Cell cycle distribution was measured using the same treatment as above. The cells were digested by trypsin, washed with PBS, fixed with 75% cold ethanol at 4 °C for 48 h and dyed with PI for more than 30 min. The results were analyzed by flow cytometry.
Protein extraction and Western blotting
Protein were extracted 48 h after Eca109 and Eca9706 cells were transfected with miR-NC or miR-27a mimics. For combination, cells were irradiated with single dose of 6 Gy rays after 24 h of transfection and the protein were extracted 24 h after irradiation. Then cells were washed with PBS, and added to RIPA Lysis Buffer and PMSF (Beyotime, Shanghai, China). Equal amounts of protein were separated by SDS-PAGE and electrotransferred to polyvinylidene fluoride (PVDF) membranes. The membranes were blocked with 5% non-fat dry milk that was dissolved with 1×TBST and then incubated with the indicated primary antibodies at 4 °C overnight. After washing with 1×TBST three times, the membranes were incubated with secondary antibody for 1 h at room temperature. Specific antigen-antibody interactions were detected with enhanced chemiluminescence.
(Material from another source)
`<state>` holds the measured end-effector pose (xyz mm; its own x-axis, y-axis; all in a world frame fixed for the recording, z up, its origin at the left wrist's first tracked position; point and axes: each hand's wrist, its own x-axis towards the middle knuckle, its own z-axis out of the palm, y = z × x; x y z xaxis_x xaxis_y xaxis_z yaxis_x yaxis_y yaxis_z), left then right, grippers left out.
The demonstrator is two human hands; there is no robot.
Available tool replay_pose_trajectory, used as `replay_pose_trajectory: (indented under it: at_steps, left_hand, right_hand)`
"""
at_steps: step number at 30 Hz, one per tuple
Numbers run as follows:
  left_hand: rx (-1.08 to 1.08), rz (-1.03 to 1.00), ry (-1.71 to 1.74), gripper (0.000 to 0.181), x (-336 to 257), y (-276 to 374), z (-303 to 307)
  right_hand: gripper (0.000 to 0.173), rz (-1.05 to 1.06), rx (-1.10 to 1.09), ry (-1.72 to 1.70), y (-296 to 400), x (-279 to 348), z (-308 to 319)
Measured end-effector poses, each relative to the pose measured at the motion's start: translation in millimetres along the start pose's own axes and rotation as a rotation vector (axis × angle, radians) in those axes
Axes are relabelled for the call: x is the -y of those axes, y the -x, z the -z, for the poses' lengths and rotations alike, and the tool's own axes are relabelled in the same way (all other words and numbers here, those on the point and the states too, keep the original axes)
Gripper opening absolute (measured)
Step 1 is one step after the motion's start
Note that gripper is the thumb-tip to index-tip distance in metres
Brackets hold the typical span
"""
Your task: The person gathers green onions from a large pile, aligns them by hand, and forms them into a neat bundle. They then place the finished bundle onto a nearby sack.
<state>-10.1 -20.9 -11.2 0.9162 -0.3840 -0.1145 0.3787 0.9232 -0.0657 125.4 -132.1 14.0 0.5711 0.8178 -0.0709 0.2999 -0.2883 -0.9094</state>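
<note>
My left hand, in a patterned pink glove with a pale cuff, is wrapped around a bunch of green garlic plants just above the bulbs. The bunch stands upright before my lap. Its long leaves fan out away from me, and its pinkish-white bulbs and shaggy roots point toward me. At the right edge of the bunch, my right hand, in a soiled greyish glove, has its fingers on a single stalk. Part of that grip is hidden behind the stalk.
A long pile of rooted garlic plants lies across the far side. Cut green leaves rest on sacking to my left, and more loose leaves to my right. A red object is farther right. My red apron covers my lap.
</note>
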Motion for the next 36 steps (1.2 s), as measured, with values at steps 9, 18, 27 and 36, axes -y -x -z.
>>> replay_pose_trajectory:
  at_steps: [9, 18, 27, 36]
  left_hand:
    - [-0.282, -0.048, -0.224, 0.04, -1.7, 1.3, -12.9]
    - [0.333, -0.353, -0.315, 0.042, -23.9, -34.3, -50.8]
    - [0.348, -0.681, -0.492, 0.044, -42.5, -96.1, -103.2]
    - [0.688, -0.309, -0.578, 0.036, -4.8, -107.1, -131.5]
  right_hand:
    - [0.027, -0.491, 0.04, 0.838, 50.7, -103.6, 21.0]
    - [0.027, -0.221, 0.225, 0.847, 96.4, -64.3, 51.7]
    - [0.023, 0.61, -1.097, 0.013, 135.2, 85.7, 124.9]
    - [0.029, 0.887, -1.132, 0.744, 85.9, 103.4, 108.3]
Primary antibodies used were anti-Hsp90α rabbit monoclonal antibody, anti-phospho-EGFRTyr1068 rabbit monoclonal antibody, anti-phospho-c-RafSer338 rabbit monoclonal antibody, anti-phospho-AktSer473 rabbit monoclonal antibody, anti-cleaved PARP rabbit monoclonal antibody and anti-β-actin rabbit monoclonal antibody (Cell signaling technology, Beverly, MA, USA).
Animal experiments
2×106 transfected ESCC cells suspended in 100 μl of phosphate-buffered saline were injected subcutaneously into the right hindlimbs of BALB/c nude mice (female, 4–5 weeks old, Beijing HFK Bioscience Co., Ltd, China). After 10 days, when the tumor diameters reached approximately 5–6 mm, the nude mice were randomly divided into two groups (n=6 each). NC agomir or miR-27a agomir (RiboBio Co., Ltd, Guangzhou, China) was then directly injected into the implanted tumor at a dose of 5 nmol per mouse every 3 days for 15 days. The mice were irradiated with a single dose of 6 Gy 24 h after the first injection. Tumor size was measured every 3 days since the first day of injection of agomir. The tumor volume was calculated according to the formula: tumor volume =0.5×length×width2. At 48 h after the last injection, the mice were sacrificed and the tumors were resected, weighed and measured. After weighing and measuring they were fixed in 4% paraformaldehyde for 24 h and embedded in paraffin according to standard histological procedures. All animal studies were approved by Shandong Hospital Experimental Animal Care Commission and conducted in compliance with UKCCCR guidelines.
Immunohistochemistry
Tumor sections were deparaffinized in xylene and rehydrated in graded alcohols and distilled water. Then the sections were treated with 3% hydrogen peroxide for 15 min to eliminate endogenous peroxidase activity. Following antigen retrieval, goat serum was used to block the nonspecific binding. Then the sections were incubated with primary antibody (Hsp90, p-EGFR and cleaved PARP) overnight at 4 °C. Negative controls were incubated with the negative control antibody under the same condition. After that the sections were washed and stained with secondary antibodies for 1 h, followed by incubation with conjugated HRP streptavidin for 1 h. Finally, the sections were incubated with diaminobenzidine and counterstained with hematoxylin. Images were obtained under a light microscope.
Statistical analysis
Statistical Package for Social Sciences software (SPSS Version 22.0) was used for all statistical analysis. All data were shown as mean ± SD. Data were analyzed by Student’s t-test when comparing two groups and by one-way ANOVA when comparing more than two groups. Differences with P-value <0.05 were considered statistically significant. Experiments were performed at least three times.
Results
miR-27a expression was downregulated in ESCC patients’ plasma
Previous studies confirmed that the expression level of miR-27a significantly reduced in ESCC tissues and cell lines.8,9 Here we also found that miR-27a level was much lower in 63 ESCC patients’ plasma than healthy volunteers (0.57±0.03 vs 0.79±0.06; P<0.001) (Figure 1A). There was also a good correlation between miR-27a level in plasma and tumor T stage, lymph node metastasis (P<0.05). All the results reveal the potential role of miR-27a as a tumor suppressor in ESCC. In addition, miR-27a expression was upregulated in miR-27a mimics transfected ESCC cells (Figure 1B).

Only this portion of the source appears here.